[YOUR TASK]
Your reply should be the complete data, reproduced exactly.

** COLLECTED DATA follows **

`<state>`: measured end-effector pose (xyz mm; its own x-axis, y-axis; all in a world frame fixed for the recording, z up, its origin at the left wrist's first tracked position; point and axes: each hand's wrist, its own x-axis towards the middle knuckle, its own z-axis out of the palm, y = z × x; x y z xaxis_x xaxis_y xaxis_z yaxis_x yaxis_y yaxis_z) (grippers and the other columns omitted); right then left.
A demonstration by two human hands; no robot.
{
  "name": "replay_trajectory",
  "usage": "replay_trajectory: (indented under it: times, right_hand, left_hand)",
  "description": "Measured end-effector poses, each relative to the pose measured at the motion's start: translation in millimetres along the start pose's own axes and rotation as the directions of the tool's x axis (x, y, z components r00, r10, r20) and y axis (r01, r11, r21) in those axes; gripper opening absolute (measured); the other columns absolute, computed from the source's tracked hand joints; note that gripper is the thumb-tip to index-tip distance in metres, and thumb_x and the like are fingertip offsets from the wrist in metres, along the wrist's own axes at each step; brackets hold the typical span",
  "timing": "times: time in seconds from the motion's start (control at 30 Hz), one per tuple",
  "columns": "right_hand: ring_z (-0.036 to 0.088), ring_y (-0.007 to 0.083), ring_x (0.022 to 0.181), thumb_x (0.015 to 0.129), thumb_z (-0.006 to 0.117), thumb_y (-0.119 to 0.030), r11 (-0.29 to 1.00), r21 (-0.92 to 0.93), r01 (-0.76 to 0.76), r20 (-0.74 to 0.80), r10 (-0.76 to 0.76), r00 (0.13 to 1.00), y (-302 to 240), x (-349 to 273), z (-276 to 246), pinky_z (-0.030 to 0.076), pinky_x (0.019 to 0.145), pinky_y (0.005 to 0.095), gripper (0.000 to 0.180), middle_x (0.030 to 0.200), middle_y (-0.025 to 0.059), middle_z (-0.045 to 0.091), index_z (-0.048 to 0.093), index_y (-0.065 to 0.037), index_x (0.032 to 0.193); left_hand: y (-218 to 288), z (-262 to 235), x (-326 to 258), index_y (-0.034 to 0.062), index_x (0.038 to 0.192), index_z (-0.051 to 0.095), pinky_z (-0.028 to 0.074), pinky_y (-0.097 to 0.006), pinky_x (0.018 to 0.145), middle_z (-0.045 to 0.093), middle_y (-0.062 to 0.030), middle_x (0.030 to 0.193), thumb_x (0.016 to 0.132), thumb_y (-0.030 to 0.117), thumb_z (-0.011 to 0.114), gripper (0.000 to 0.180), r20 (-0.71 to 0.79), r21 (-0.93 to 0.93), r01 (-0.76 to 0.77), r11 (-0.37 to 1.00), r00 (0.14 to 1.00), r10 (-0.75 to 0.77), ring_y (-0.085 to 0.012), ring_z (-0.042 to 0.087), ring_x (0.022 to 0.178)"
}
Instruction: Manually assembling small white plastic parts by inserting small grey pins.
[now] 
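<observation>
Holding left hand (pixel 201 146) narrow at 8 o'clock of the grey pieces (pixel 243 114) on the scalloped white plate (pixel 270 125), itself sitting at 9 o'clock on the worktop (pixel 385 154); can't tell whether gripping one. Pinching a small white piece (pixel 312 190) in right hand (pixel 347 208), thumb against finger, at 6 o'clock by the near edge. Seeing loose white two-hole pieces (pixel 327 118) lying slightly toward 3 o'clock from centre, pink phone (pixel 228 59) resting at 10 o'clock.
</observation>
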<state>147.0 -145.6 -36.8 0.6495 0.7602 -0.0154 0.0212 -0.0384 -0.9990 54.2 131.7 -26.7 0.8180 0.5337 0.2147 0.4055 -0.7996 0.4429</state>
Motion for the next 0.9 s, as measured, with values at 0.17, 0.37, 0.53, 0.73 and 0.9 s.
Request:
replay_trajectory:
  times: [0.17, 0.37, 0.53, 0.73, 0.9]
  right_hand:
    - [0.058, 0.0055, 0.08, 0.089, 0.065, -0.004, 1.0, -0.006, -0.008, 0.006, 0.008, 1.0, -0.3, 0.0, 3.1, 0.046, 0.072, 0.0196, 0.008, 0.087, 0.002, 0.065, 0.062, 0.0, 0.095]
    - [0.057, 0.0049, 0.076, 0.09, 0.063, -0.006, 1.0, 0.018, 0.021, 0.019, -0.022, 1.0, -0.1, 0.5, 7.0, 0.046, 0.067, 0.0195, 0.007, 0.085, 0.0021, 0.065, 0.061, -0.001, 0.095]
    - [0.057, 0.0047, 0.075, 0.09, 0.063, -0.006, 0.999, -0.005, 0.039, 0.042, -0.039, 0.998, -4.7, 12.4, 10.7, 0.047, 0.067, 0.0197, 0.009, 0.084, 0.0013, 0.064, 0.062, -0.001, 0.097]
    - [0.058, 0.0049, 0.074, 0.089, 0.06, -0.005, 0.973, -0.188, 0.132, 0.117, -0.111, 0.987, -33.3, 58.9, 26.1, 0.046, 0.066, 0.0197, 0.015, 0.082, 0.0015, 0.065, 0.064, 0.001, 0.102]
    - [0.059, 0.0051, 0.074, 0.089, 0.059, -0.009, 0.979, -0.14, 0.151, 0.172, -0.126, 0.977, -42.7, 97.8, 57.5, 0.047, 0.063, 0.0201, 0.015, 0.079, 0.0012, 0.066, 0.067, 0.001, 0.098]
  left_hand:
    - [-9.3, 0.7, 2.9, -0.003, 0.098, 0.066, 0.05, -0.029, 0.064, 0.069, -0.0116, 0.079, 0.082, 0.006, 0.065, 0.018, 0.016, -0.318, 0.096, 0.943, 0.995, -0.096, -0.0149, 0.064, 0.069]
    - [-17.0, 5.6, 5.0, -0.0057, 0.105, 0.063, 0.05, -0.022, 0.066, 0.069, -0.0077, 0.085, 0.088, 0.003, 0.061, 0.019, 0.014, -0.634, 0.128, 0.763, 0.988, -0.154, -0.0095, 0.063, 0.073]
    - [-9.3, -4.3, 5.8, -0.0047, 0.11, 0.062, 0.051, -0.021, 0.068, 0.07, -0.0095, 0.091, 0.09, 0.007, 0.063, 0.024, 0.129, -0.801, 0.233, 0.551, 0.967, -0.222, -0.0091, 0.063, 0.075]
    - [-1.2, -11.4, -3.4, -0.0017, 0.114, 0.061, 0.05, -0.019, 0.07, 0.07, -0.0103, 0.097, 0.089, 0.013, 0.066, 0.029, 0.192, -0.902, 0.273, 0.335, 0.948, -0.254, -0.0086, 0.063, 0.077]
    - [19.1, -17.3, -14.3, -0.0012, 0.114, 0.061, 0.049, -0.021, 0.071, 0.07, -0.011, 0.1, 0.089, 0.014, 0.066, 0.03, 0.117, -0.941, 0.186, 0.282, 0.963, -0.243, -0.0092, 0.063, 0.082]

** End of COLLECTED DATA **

[SOLUTION FOR THIS EXERCISE]
`<state>`: measured end-effector pose (xyz mm; its own x-axis, y-axis; all in a world frame fixed for the recording, z up, its origin at the left wrist's first tracked position; point and axes: each hand's wrist, its own x-axis towards the middle knuckle, its own z-axis out of the palm, y = z × x; x y z xaxis_x xaxis_y xaxis_z yaxis_x yaxis_y yaxis_z) (grippers and the other columns omitted); right then left.
A demonstration by two human hands; no robot.
{
  "name": "replay_trajectory",
  "usage": "replay_trajectory: (indented under it: times, right_hand, left_hand)",
  "description": "Measured end-effector poses, each relative to the pose measured at the motion's start: translation in millimetres along the start pose's own axes and rotation as the directions of the tool's x axis (x, y, z components r00, r10, r20) and y axis (r01, r11, r21) in those axes; gripper opening absolute (measured); the other columns absolute, computed from the source's tracked hand joints; note that gripper is the thumb-tip to index-tip distance in metres, and thumb_x and the like are fingertip offsets from the wrist in metres, along the wrist's own axes at each step; brackets hold the typical span",
  "timing": "times: time in seconds from the motion's start (control at 30 Hz), one per tuple",
  "columns": "right_hand: ring_z (-0.036 to 0.088), ring_y (-0.007 to 0.083), ring_x (0.022 to 0.181), thumb_x (0.015 to 0.129), thumb_z (-0.006 to 0.117), thumb_y (-0.119 to 0.030), r11 (-0.29 to 1.00), r21 (-0.92 to 0.93), r01 (-0.76 to 0.76), r20 (-0.74 to 0.80), r10 (-0.76 to 0.76), r00 (0.13 to 1.00), y (-302 to 240), x (-349 to 273), z (-276 to 246), pinky_z (-0.030 to 0.076), pinky_x (0.019 to 0.145), pinky_y (0.005 to 0.095), gripper (0.000 to 0.180), middle_x (0.030 to 0.200), middle_y (-0.025 to 0.059), middle_z (-0.045 to 0.091), index_z (-0.048 to 0.093), index_y (-0.065 to 0.037), index_x (0.032 to 0.193); left_hand: y (-218 to 288), z (-262 to 235), x (-326 to 258), index_y (-0.034 to 0.062), index_x (0.038 to 0.192), index_z (-0.051 to 0.095), pinky_z (-0.028 to 0.074), pinky_y (-0.097 to 0.006), pinky_x (0.018 to 0.145), middle_z (-0.045 to 0.093), middle_y (-0.062 to 0.030), middle_x (0.030 to 0.193), thumb_x (0.016 to 0.132), thumb_y (-0.030 to 0.117), thumb_z (-0.011 to 0.114), gripper (0.000 to 0.180), r20 (-0.71 to 0.79), r21 (-0.93 to 0.93), r01 (-0.76 to 0.77), r11 (-0.37 to 1.00), r00 (0.14 to 1.00), r10 (-0.75 to 0.77), ring_y (-0.085 to 0.012), ring_z (-0.042 to 0.087), ring_x (0.022 to 0.178)"
}
Instruction: Manually assembling small white plastic parts by inserting small grey pins.
[now] 
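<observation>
Holding left hand (pixel 201 146) narrow at 8 o'clock of the grey pieces (pixel 243 114) on the scalloped white plate (pixel 270 125), itself sitting at 9 o'clock on the worktop (pixel 385 154); can't tell whether gripping one. Pinching a small white piece (pixel 312 190) in right hand (pixel 347 208), thumb against finger, at 6 o'clock by the near edge. Seeing loose white two-hole pieces (pixel 327 118) lying slightly toward 3 o'clock from centre, pink phone (pixel 228 59) resting at 10 o'clock.
</observation>
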<state>147.0 -145.6 -36.8 0.6495 0.7602 -0.0154 0.0212 -0.0384 -0.9990 54.2 131.7 -26.7 0.8180 0.5337 0.2147 0.4055 -0.7996 0.4429</state>
Motion for the next 0.9 s, as measured, with values at 0.17, 0.37, 0.53, 0.73 and 0.9 s.
Request:
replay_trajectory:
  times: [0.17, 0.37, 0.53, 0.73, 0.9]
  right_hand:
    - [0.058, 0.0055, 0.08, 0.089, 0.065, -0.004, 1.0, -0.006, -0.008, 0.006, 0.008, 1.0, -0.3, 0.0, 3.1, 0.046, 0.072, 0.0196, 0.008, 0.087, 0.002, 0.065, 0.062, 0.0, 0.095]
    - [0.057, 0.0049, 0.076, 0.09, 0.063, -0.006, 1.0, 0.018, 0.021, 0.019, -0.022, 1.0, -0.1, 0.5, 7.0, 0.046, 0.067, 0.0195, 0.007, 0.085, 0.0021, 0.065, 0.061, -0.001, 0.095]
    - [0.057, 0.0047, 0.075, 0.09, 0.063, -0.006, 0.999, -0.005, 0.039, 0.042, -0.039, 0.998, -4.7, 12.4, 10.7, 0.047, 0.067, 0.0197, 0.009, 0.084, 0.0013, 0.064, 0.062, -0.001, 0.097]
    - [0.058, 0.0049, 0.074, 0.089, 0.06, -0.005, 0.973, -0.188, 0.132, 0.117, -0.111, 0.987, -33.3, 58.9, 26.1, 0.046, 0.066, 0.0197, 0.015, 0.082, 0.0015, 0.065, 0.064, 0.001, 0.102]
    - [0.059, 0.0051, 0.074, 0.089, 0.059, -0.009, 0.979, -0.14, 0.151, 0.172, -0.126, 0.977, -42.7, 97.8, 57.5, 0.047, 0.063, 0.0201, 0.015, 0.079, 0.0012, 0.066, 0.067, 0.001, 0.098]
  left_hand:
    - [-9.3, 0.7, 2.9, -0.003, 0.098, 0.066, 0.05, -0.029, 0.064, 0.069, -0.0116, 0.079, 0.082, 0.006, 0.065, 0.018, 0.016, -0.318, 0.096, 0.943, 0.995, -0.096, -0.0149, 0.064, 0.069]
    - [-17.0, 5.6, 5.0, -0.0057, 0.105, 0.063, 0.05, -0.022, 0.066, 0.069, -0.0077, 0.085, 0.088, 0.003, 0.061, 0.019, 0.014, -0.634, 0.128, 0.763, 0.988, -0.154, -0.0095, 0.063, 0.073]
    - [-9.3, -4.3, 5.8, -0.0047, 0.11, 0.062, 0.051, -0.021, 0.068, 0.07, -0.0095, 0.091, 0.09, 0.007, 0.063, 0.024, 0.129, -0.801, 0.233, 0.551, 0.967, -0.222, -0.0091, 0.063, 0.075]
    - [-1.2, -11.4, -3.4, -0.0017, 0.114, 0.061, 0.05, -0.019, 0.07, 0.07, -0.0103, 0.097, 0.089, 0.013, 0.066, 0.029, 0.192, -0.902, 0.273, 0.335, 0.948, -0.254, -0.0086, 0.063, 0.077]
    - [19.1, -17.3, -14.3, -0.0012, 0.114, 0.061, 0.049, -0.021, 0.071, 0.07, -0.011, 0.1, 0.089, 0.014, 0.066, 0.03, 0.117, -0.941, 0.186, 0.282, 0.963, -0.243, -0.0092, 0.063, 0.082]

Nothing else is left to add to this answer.